• **Required action**: What lines of the data below hold the string "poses"? Copy each one.

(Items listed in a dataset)
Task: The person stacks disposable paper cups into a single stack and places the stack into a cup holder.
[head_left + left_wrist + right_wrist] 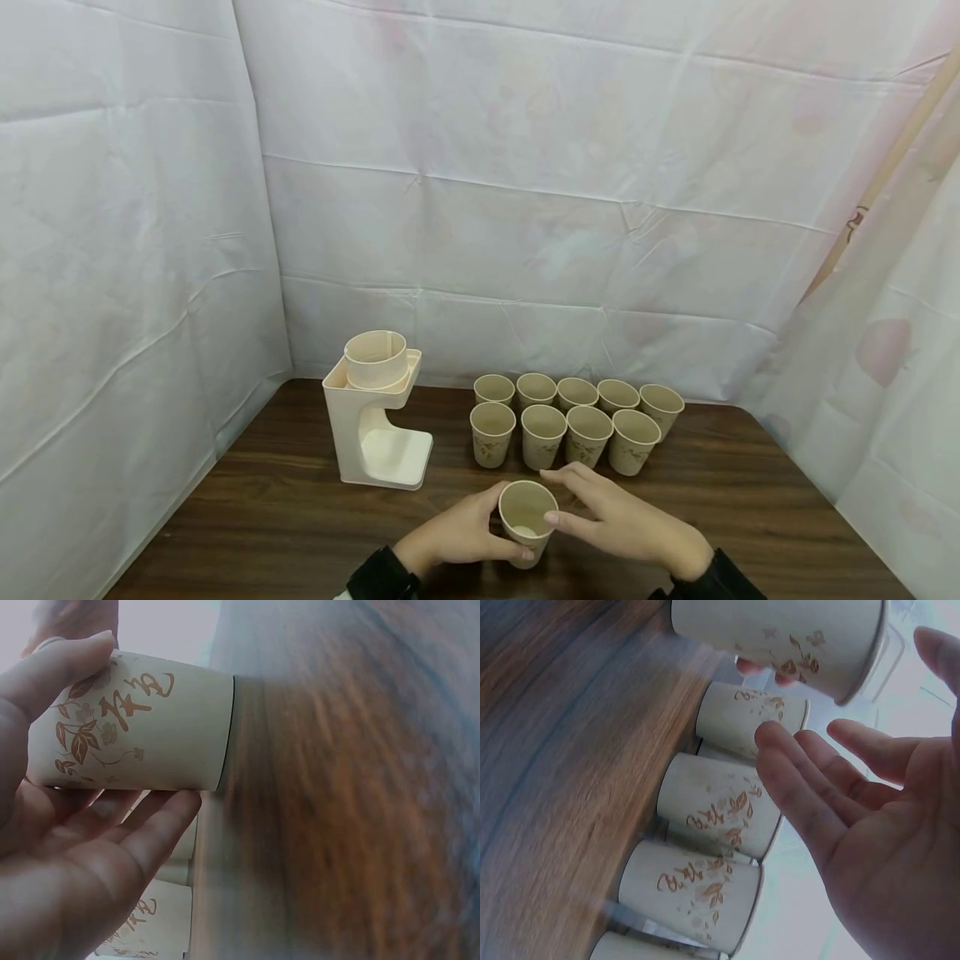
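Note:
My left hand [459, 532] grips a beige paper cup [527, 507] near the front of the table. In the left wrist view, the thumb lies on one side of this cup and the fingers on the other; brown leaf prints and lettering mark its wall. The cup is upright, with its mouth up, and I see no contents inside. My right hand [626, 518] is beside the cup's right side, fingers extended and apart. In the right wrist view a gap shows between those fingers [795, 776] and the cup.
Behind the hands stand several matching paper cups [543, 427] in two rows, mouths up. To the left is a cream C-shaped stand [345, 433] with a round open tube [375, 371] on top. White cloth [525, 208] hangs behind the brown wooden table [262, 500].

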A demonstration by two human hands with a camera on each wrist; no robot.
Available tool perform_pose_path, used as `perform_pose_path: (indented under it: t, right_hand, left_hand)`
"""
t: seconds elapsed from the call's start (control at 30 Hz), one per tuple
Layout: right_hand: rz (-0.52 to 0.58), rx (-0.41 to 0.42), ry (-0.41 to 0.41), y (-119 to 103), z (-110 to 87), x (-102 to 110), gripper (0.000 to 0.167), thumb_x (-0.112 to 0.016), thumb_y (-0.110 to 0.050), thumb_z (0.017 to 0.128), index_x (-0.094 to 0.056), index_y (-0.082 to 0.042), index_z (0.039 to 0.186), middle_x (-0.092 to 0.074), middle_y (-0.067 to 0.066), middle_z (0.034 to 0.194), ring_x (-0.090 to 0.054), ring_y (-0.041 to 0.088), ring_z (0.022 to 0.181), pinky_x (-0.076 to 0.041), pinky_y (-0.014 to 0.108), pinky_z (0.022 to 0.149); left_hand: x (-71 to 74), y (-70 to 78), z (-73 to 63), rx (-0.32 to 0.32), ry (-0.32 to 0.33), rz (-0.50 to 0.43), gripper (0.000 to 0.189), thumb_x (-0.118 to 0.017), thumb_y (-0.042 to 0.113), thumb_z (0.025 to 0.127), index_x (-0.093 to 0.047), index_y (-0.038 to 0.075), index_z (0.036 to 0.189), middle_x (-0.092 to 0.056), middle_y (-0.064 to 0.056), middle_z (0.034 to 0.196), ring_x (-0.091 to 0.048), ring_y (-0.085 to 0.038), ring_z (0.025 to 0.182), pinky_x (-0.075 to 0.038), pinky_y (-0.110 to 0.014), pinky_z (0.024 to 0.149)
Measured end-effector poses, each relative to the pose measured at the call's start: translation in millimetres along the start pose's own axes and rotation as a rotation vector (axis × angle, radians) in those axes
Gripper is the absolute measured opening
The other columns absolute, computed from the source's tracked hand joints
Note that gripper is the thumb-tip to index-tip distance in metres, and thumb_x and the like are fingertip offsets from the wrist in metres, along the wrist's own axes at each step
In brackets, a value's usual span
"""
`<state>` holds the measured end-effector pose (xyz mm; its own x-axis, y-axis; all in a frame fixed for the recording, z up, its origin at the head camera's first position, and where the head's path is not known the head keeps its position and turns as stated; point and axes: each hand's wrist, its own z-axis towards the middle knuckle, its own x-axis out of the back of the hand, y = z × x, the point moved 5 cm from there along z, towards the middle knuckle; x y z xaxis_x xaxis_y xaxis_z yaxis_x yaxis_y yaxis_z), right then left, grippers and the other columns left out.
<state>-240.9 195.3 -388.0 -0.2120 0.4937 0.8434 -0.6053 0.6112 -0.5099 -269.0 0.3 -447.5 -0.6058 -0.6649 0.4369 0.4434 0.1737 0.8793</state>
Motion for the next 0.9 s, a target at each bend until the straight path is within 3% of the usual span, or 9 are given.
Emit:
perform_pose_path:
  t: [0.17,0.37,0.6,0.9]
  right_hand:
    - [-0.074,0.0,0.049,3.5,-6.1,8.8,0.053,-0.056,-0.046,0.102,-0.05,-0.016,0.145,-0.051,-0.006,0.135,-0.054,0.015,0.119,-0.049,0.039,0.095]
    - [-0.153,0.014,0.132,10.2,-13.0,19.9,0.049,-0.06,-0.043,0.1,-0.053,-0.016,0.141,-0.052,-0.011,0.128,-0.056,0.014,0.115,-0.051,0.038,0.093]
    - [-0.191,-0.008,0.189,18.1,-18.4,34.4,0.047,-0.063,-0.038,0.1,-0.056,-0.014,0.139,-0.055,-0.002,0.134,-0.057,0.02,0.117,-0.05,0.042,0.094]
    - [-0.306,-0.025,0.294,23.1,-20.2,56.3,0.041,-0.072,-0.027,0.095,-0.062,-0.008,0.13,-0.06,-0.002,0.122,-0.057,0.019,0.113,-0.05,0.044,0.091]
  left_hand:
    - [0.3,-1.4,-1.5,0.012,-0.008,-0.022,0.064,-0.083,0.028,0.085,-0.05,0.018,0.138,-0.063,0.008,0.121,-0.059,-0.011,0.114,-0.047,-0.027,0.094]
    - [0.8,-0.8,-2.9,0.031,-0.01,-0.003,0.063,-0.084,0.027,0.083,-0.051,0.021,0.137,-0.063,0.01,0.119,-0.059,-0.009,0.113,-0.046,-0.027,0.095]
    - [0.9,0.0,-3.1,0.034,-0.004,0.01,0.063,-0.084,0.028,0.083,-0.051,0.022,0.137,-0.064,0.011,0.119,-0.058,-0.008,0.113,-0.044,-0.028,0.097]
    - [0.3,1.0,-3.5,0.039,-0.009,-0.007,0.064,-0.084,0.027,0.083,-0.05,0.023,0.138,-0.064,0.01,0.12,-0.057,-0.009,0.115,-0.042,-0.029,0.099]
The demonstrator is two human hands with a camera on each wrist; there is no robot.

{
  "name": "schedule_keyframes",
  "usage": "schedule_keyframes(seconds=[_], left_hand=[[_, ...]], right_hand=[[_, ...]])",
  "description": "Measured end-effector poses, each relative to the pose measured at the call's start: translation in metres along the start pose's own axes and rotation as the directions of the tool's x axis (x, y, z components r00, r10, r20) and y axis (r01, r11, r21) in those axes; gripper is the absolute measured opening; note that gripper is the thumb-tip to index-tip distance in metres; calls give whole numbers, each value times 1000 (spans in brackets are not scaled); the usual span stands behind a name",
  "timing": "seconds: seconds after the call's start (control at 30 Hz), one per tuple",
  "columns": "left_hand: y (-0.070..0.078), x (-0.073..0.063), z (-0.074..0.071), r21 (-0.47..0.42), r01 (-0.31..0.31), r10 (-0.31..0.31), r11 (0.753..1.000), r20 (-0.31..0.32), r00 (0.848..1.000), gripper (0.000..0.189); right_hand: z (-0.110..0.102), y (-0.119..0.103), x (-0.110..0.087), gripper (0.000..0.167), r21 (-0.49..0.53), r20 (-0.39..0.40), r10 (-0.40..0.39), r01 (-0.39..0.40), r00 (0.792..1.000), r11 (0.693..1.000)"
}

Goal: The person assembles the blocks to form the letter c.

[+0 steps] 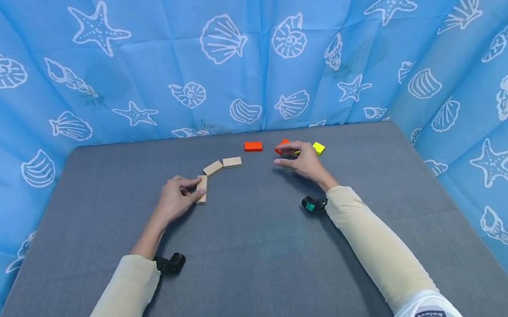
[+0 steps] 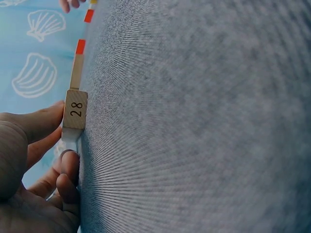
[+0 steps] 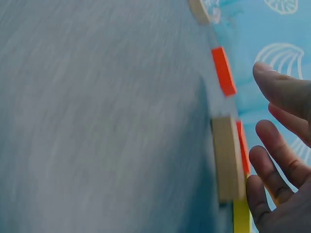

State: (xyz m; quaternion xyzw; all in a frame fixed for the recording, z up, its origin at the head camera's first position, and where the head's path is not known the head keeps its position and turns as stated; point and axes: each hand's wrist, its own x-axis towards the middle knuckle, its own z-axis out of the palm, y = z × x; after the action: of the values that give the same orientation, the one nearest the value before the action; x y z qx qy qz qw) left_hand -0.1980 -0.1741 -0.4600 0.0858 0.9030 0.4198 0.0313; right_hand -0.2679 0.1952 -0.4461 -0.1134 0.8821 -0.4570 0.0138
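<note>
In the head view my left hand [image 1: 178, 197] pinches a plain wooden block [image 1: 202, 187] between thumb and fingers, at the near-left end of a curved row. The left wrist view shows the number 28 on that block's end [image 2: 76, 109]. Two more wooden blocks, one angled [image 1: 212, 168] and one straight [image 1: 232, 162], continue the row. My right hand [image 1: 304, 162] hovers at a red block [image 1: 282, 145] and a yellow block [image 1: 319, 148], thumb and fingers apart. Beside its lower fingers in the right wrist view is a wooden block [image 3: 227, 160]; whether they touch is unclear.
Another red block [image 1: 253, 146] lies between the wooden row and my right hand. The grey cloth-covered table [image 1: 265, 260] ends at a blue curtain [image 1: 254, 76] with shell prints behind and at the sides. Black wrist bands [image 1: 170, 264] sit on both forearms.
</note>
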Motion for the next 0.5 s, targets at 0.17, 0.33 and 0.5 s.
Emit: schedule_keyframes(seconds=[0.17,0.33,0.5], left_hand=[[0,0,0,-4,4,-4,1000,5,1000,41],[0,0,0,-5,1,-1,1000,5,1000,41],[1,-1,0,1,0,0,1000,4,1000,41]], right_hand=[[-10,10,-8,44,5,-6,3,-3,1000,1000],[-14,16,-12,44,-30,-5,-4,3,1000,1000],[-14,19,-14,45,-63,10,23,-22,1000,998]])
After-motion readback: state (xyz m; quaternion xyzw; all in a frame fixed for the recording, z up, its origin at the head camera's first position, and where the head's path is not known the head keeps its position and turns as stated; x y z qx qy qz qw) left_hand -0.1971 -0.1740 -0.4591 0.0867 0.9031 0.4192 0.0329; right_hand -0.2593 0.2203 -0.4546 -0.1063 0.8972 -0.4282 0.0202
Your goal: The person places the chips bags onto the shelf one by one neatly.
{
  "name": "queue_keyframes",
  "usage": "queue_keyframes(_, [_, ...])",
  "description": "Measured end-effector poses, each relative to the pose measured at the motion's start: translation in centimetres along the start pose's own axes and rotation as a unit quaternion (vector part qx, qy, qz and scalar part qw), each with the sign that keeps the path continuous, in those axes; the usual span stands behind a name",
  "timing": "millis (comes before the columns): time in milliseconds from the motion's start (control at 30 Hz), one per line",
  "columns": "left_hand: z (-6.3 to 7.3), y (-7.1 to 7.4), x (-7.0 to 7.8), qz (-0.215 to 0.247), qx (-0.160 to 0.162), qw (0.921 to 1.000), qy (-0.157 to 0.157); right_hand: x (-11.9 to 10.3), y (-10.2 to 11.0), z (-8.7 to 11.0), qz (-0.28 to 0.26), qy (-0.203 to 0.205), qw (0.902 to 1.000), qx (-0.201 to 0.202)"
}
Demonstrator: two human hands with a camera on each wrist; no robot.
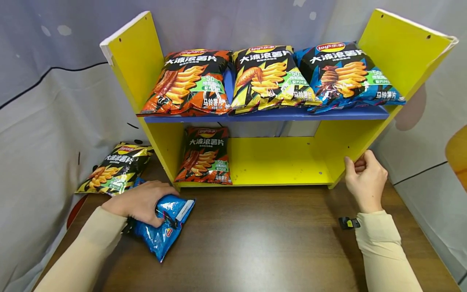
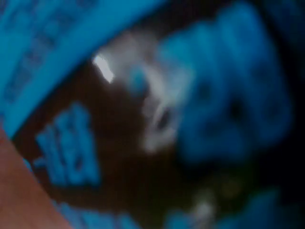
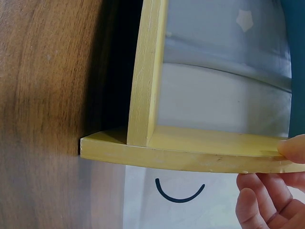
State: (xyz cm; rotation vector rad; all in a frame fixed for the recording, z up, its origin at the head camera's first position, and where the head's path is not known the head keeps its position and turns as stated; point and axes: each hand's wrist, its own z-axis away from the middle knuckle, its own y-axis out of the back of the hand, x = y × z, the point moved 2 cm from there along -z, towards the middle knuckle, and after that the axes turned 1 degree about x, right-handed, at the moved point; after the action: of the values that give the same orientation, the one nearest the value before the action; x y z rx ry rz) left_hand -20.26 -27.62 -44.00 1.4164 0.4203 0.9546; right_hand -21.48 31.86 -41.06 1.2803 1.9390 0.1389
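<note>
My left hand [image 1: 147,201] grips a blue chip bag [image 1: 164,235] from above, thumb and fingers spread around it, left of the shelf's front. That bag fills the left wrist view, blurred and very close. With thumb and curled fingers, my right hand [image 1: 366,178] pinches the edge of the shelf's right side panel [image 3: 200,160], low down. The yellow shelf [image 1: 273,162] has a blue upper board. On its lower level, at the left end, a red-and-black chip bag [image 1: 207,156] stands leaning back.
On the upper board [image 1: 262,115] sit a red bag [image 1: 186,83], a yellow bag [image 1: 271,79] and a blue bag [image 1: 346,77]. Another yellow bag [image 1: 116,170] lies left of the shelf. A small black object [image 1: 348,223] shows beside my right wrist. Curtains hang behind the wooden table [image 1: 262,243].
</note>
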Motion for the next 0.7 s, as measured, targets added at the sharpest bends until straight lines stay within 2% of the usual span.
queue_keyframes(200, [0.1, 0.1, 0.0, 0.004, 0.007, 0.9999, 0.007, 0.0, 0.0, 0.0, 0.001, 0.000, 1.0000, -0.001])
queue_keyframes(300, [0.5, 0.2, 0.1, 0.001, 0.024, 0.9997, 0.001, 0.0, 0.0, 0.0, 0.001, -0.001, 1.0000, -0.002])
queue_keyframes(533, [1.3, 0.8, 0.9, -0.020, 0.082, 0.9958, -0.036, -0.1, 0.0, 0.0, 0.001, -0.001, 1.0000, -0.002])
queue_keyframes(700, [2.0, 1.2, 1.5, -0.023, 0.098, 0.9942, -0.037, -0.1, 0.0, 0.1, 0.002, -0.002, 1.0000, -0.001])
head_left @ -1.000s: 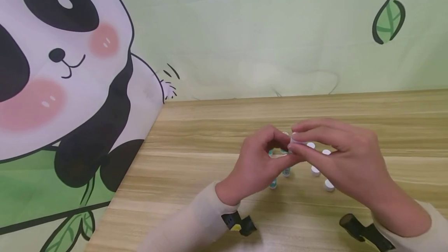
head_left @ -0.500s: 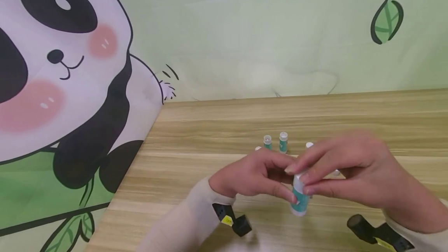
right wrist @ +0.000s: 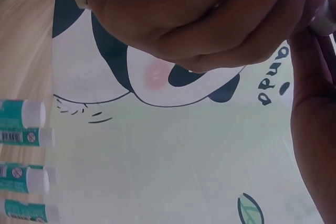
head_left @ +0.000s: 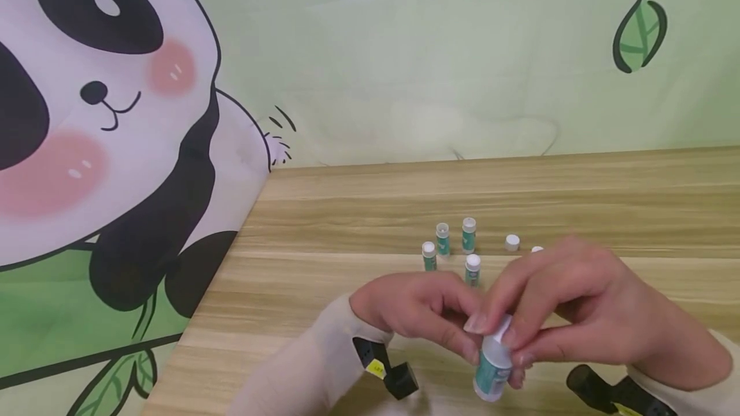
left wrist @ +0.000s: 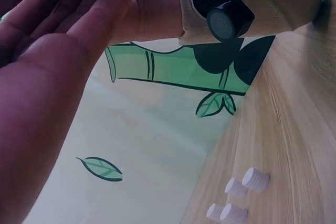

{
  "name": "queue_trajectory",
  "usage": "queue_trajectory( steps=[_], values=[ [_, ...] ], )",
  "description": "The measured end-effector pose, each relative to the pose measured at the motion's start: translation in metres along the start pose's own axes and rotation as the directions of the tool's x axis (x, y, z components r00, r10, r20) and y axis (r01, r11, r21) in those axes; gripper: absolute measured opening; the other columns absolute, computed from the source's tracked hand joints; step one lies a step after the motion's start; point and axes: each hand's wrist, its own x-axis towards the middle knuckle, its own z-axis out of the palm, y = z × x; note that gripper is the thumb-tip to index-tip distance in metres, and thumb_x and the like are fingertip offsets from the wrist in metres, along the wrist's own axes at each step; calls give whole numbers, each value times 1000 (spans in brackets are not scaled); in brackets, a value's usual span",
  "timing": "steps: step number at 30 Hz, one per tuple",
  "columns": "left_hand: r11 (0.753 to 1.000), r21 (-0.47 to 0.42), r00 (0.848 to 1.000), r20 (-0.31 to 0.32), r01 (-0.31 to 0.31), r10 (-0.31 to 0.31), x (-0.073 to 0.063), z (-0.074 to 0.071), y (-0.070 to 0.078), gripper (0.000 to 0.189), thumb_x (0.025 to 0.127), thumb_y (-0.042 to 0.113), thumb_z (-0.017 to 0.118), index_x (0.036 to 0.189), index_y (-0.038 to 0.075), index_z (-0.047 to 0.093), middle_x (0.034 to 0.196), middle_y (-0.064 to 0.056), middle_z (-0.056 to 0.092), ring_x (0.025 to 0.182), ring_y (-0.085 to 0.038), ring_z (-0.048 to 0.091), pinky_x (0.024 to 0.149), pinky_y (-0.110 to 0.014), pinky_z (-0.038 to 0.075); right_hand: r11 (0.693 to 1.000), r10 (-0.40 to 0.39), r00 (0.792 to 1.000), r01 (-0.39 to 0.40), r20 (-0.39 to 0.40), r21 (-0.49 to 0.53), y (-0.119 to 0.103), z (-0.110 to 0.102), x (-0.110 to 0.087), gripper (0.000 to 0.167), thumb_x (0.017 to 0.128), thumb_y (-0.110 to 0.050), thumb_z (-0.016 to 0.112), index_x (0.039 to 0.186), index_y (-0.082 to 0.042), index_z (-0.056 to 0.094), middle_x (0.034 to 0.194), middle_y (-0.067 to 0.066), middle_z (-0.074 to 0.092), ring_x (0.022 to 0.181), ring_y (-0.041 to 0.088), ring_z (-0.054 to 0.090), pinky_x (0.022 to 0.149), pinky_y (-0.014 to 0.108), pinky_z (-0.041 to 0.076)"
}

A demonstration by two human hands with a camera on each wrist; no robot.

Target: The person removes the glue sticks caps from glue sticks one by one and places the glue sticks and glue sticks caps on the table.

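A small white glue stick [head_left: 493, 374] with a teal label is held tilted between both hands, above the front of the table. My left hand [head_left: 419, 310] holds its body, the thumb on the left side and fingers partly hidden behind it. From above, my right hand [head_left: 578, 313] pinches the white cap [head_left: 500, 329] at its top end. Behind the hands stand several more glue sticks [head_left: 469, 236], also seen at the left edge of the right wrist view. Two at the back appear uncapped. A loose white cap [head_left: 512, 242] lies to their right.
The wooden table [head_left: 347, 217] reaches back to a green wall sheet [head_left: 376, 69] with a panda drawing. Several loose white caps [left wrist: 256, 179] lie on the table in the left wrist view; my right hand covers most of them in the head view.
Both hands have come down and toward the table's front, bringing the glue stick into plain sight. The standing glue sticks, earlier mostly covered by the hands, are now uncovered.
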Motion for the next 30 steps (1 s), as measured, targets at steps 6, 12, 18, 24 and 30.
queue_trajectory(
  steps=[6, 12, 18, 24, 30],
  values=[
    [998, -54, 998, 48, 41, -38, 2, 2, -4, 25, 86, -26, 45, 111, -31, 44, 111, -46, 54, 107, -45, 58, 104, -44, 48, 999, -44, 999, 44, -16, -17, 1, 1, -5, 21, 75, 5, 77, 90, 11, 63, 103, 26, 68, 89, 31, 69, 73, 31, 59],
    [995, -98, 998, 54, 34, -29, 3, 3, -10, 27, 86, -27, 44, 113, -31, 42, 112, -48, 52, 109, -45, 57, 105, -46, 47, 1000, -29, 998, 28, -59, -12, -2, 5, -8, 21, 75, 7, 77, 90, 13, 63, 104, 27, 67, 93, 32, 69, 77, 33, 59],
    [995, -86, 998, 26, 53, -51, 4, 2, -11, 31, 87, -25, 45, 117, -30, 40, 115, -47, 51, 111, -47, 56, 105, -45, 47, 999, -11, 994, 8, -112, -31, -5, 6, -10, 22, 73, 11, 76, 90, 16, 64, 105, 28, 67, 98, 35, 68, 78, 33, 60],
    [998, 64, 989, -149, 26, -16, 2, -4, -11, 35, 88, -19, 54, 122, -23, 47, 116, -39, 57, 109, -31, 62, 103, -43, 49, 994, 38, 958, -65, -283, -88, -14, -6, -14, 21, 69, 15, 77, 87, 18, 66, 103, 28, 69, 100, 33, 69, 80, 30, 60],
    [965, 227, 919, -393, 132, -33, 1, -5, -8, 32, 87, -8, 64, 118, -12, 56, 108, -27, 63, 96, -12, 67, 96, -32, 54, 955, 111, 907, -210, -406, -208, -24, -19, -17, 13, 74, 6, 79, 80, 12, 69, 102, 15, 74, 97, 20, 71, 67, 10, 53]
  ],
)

• **Result**:
Measured end-effector poses, each relative to the pose measured at the call's start: translation in millimetres along the start pose's own axes and rotation as a rotation vector (axis × angle, radians) in those axes
  "description": "Measured end-effector poses, each relative to the pose measured at the call's start: translation in metres along the start pose's own axes and rotation as the directions of the tool's x axis (x, y, z components r00, r10, r20) and y axis (r01, r11, r21) in those axes; gripper is the absolute measured opening; note that gripper is the thumb-tip to index-tip distance in metres; calls give whole numbers, each value times 1000 (spans in brackets are not scaled); the usual span stands behind a name",
  "description": "Measured end-effector poses, each relative to the pose measured at the motion's start: translation in centimetres along the start pose's own axes and rotation as a unit quaternion (vector part qx, qy, qz and scalar part qw), each with the sign that keeps the path continuous, in those axes; the usual span stands behind a name",

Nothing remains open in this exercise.